[Openmp-commits] [openmp] r271319 - Avoid deadlock with COI
Jonathan Peyton via Openmp-commits
openmp-commits at lists.llvm.org
Tue May 31 12:07:01 PDT 2016
Author: jlpeyton
Date: Tue May 31 14:07:00 2016
New Revision: 271319
URL: http://llvm.org/viewvc/llvm-project?rev=271319&view=rev
Log:
Avoid deadlock with COI
When an asynchronous offload task is completed, COI calls the runtime to queue
a "destructor task". When the task deques are full, a dead-lock situation
arises where the OpenMP threads are inside but cannot progress because the COI
thread is stuck inside the runtime trying to find a slot in a deque.
This patch implements the solution where the task deques doubled in size when
a task is being queued from a COI thread.
Differential Revision: http://reviews.llvm.org/D20733
Modified:
openmp/trunk/runtime/src/kmp.h
openmp/trunk/runtime/src/kmp_debugger.c
openmp/trunk/runtime/src/kmp_omp.h
openmp/trunk/runtime/src/kmp_tasking.c
Modified: openmp/trunk/runtime/src/kmp.h
URL: http://llvm.org/viewvc/llvm-project/openmp/trunk/runtime/src/kmp.h?rev=271319&r1=271318&r2=271319&view=diff
==============================================================================
--- openmp/trunk/runtime/src/kmp.h (original)
+++ openmp/trunk/runtime/src/kmp.h Tue May 31 14:07:00 2016
@@ -35,10 +35,6 @@
#define TASK_CURRENT_NOT_QUEUED 0
#define TASK_CURRENT_QUEUED 1
-#define TASK_DEQUE_BITS 8 // Used solely to define TASK_DEQUE_SIZE and TASK_DEQUE_MASK.
-#define TASK_DEQUE_SIZE ( 1 << TASK_DEQUE_BITS )
-#define TASK_DEQUE_MASK ( TASK_DEQUE_SIZE - 1 )
-
#ifdef BUILD_TIED_TASK_STACK
#define TASK_STACK_EMPTY 0 // entries when the stack is empty
@@ -2223,6 +2219,7 @@ typedef struct kmp_base_thread_data {
// Used only in __kmp_execute_tasks_template, maybe not avail until task is queued?
kmp_bootstrap_lock_t td_deque_lock; // Lock for accessing deque
kmp_taskdata_t ** td_deque; // Deque of tasks encountered by td_thr, dynamically allocated
+ kmp_int32 td_deque_size; // Size of deck
kmp_uint32 td_deque_head; // Head of deque (will wrap)

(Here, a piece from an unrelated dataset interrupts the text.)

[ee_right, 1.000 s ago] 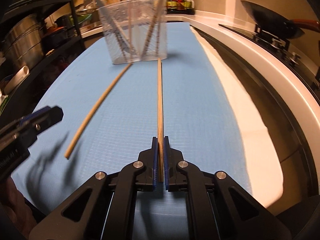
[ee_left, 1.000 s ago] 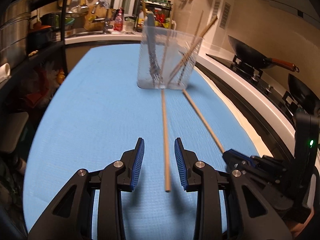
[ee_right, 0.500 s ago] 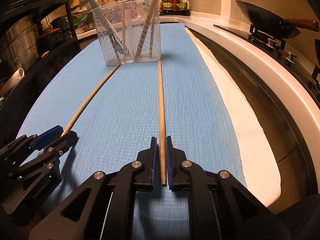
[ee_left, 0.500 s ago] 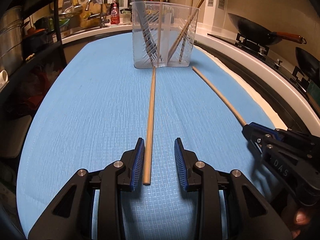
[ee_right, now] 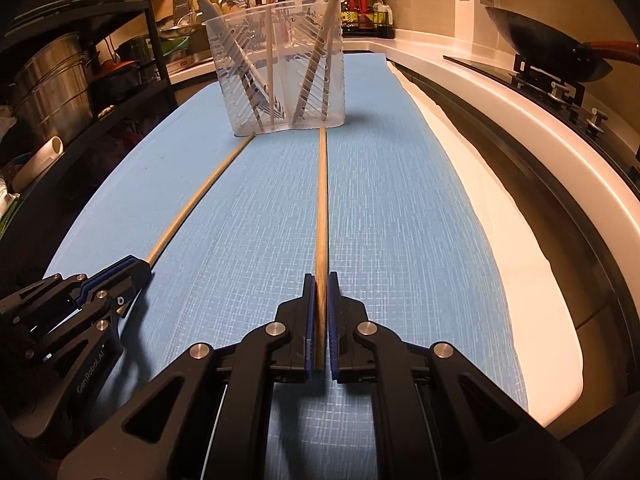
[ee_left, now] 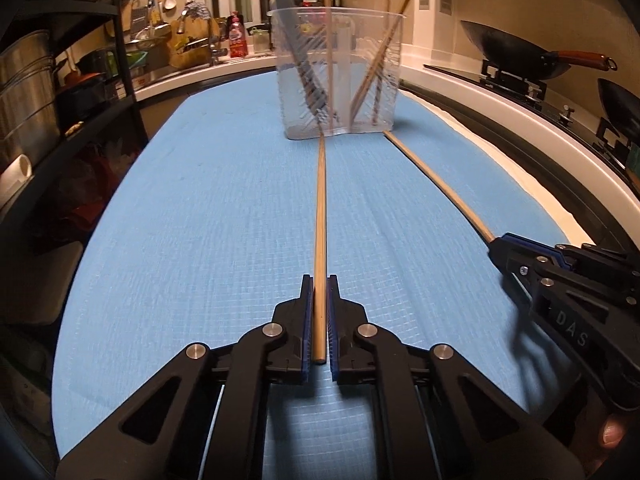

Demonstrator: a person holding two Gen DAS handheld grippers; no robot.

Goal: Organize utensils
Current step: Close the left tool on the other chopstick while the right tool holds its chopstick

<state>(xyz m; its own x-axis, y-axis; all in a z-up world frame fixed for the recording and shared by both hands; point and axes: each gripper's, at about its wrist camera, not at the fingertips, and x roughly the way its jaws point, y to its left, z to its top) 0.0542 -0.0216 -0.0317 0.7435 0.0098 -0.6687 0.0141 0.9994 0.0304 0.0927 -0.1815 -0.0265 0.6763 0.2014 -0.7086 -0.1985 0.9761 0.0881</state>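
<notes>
Left gripper [ee_left: 319,304] jaws, earlier apart, now clamped on chopstick [ee_left: 320,216] near end. Right gripper [ee_right: 319,304] pinches second chopstick [ee_right: 321,208]. Both sticks on mat [ee_left: 200,220], tips at holder [ee_left: 340,80]; end grip suits upright drop-in.

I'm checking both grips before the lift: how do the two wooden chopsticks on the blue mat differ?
The left chopstick sits in the left gripper, the right chopstick in the right gripper. Their far ends touch different sides of the clear holder. Both are thin plain wood, pinched near their near ends.
</notes>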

kmp_uint32 td_deque_tail; // Tail of deque (will wrap)
kmp_int32 td_deque_ntasks; // Number of tasks in deque
@@ -2233,6 +2230,12 @@ typedef struct kmp_base_thread_data {
#endif // BUILD_TIED_TASK_STACK
} kmp_base_thread_data_t;
+#define TASK_DEQUE_BITS 8 // Used solely to define INITIAL_TASK_DEQUE_SIZE
+#define INITIAL_TASK_DEQUE_SIZE ( 1 << TASK_DEQUE_BITS )
+
+#define TASK_DEQUE_SIZE(td) ((td).td_deque_size)
+#define TASK_DEQUE_MASK(td) ((td).td_deque_size - 1)
+
typedef union KMP_ALIGN_CACHE kmp_thread_data {
kmp_base_thread_data_t td;
double td_align; /* use worst case alignment */
Modified: openmp/trunk/runtime/src/kmp_debugger.c
URL: http://llvm.org/viewvc/llvm-project/openmp/trunk/runtime/src/kmp_debugger.c?rev=271319&r1=271318&r2=271319&view=diff
==============================================================================
--- openmp/trunk/runtime/src/kmp_debugger.c (original)
+++ openmp/trunk/runtime/src/kmp_debugger.c Tue May 31 14:07:00 2016
@@ -93,7 +93,7 @@ __kmp_omp_debug_struct_info = {
sizeof( void * ),
OMP_LOCK_T_SIZE < sizeof(void *),
bs_last_barrier,
- TASK_DEQUE_SIZE,
+ INITIAL_TASK_DEQUE_SIZE,
// thread structure information
sizeof( kmp_base_info_t ),
@@ -222,6 +222,7 @@ __kmp_omp_debug_struct_info = {
// thread_data_t.
sizeof( kmp_thread_data_t ),
offset_and_size_of( kmp_base_thread_data_t, td_deque ),
+ offset_and_size_of( kmp_base_thread_data_t, td_deque_size ),
offset_and_size_of( kmp_base_thread_data_t, td_deque_head ),
offset_and_size_of( kmp_base_thread_data_t, td_deque_tail ),
offset_and_size_of( kmp_base_thread_data_t, td_deque_ntasks ),
Modified: openmp/trunk/runtime/src/kmp_omp.h
URL: http://llvm.org/viewvc/llvm-project/openmp/trunk/runtime/src/kmp_omp.h?rev=271319&r1=271318&r2=271319&view=diff
==============================================================================
--- openmp/trunk/runtime/src/kmp_omp.h (original)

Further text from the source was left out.